— Task directions —
In the copy, include every entry exactly but none of the images.

=====

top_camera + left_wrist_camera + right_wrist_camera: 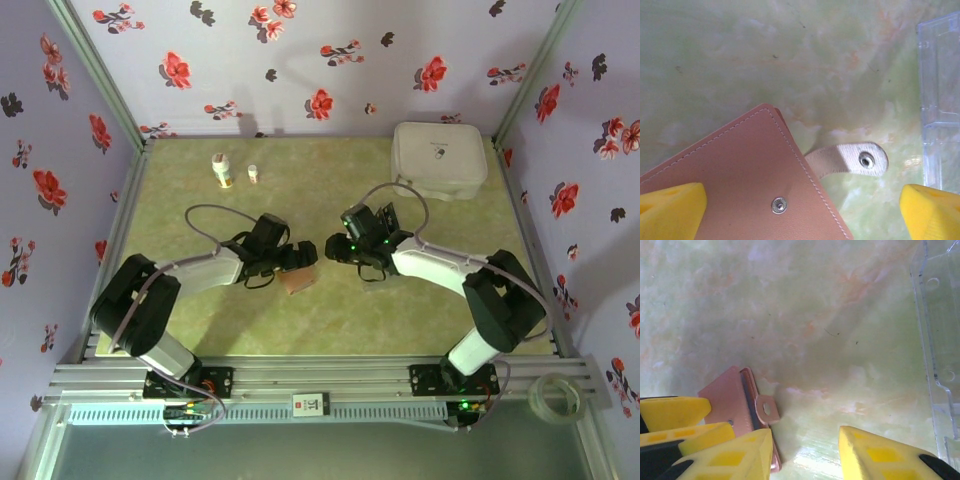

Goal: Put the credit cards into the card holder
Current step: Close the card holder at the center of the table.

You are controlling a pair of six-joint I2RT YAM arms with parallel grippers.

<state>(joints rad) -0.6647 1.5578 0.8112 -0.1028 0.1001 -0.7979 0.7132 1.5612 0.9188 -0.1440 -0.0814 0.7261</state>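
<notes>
The reddish-brown card holder [298, 272] lies on the green table between the two arms. Its snap strap [860, 160] sticks out to the side, unfastened. My left gripper [801, 210] is open wide over it: one yellow finger [670, 207] overlaps its cover, the other stands clear of its edge. My right gripper [805, 455] is open just right of the card holder [730, 400], with bare table between its fingers. A dark strip shows between the covers; I cannot tell what it is. The credit cards are hidden.
A clear plastic case [940, 100] lies just right of both grippers, also seen as the clear case [940, 340]. A white rounded case [440, 158] sits at the back right. Two small bottles [222, 170] stand at the back left. Flowered walls enclose three sides.
</notes>
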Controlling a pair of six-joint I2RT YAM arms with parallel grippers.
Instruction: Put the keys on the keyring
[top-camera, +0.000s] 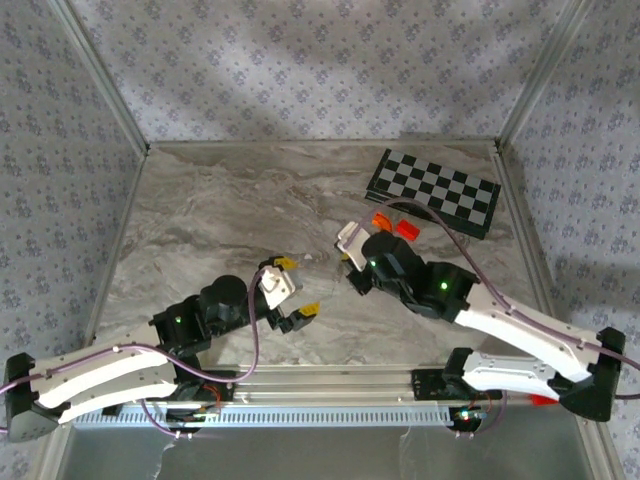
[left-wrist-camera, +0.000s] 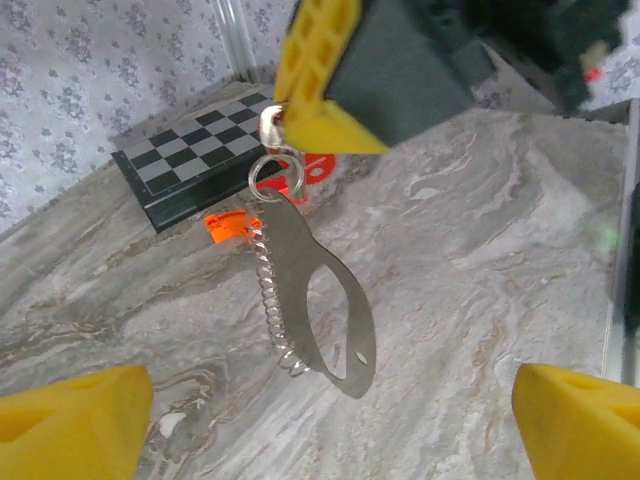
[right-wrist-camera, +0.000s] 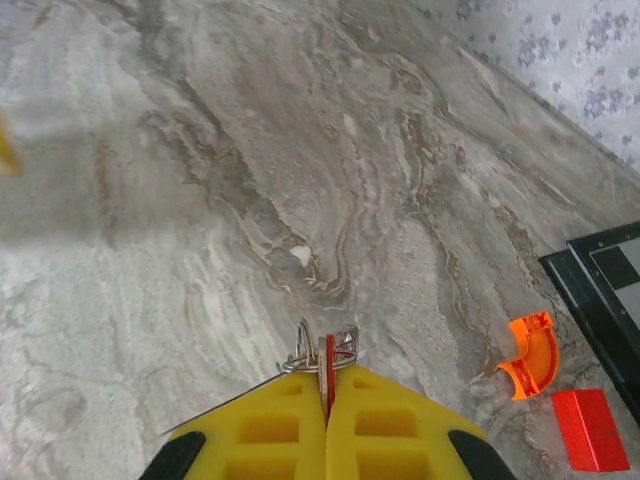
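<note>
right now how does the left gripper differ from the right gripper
The left gripper is wide open and empty; the right gripper is shut on the top ring of the keyring. The left gripper points at the dangling keyring; the right gripper holds it above the table. Both have yellow fingertips.

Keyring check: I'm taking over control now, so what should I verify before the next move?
1. Grip: right gripper shut on the red-tagged keys and wire rings: ok.
2. Free hand: left gripper open, holding nothing: ok.
3. Hang: keyring coil dangling beneath the right gripper, beside a flat metal plate: ok.
4. Keys threaded onto the keyring: cannot tell.
5. Clutter: orange curved piece and red block lie apart from both grippers: ok.
</note>
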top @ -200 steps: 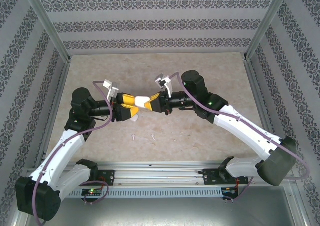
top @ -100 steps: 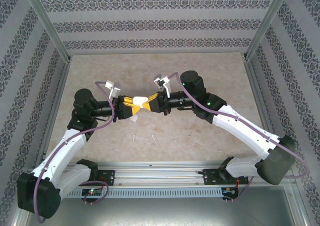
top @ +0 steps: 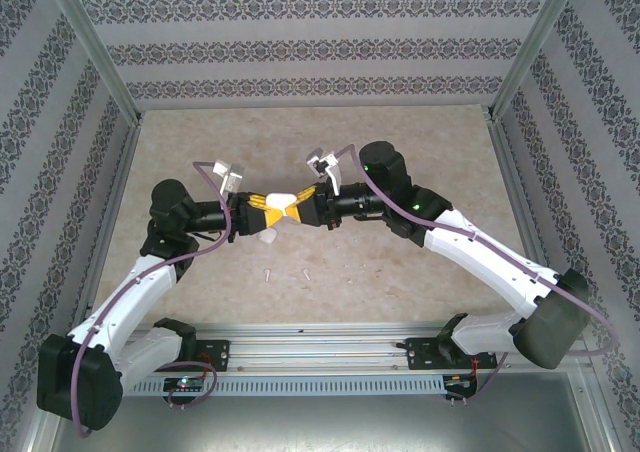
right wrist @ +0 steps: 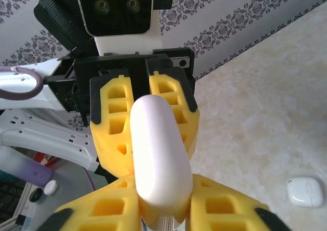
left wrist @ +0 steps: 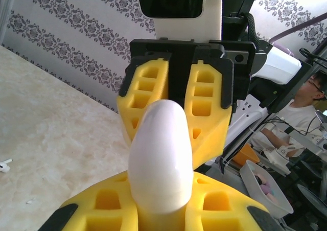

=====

— Answer to the exercise —
top_camera + left_wrist_camera + right_wrist_camera: 

Goal: Put the credit cards into the card holder
Current step: Close the card holder at the center of the table.

You are controlling a pair of six-joint I2RT YAM arms with parallel grippers.

<state>(joints rad) -0.6647 1.5578 0.8112 -0.1028 0.1001 -0.7979 0.7132 1.5612 0.9188 -0.1440 -0.0814 0.7261</state>
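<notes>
The reddish-brown card holder [298, 272] lies on the green table between the two arms. Its snap strap [860, 160] sticks out to the side, unfastened. My left gripper [801, 210] is open wide over it: one yellow finger [670, 207] overlaps its cover, the other stands clear of its edge. My right gripper [805, 455] is open just right of the card holder [730, 400], with bare table between its fingers. A dark strip shows between the covers; I cannot tell what it is. The credit cards are hidden.
A clear plastic case [940, 100] lies just right of both grippers, also seen as the clear case [940, 340]. A white rounded case [440, 158] sits at the back right. Two small bottles [222, 170] stand at the back left. Flowered walls enclose three sides.
</notes>
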Controlling a pair of six-joint I2RT YAM arms with parallel grippers.
Instruction: Put the keys on the keyring
[top-camera, +0.000s] 
[left-wrist-camera, +0.000s] 
[right-wrist-camera, +0.000s] 
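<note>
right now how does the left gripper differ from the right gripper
The left gripper is wide open and empty; the right gripper is shut on the top ring of the keyring. The left gripper points at the dangling keyring; the right gripper holds it above the table. Both have yellow fingertips.

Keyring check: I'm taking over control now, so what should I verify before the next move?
1. Grip: right gripper shut on the red-tagged keys and wire rings: ok.
2. Free hand: left gripper open, holding nothing: ok.
3. Hang: keyring coil dangling beneath the right gripper, beside a flat metal plate: ok.
4. Keys threaded onto the keyring: cannot tell.
5. Clutter: orange curved piece and red block lie apart from both grippers: ok.
</note>
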top @ -200 steps: 
top @ -100 steps: 
top @ +0 steps: 
right wrist @ +0 steps: 
left wrist @ +0 steps: 

That concludes the output for this exercise.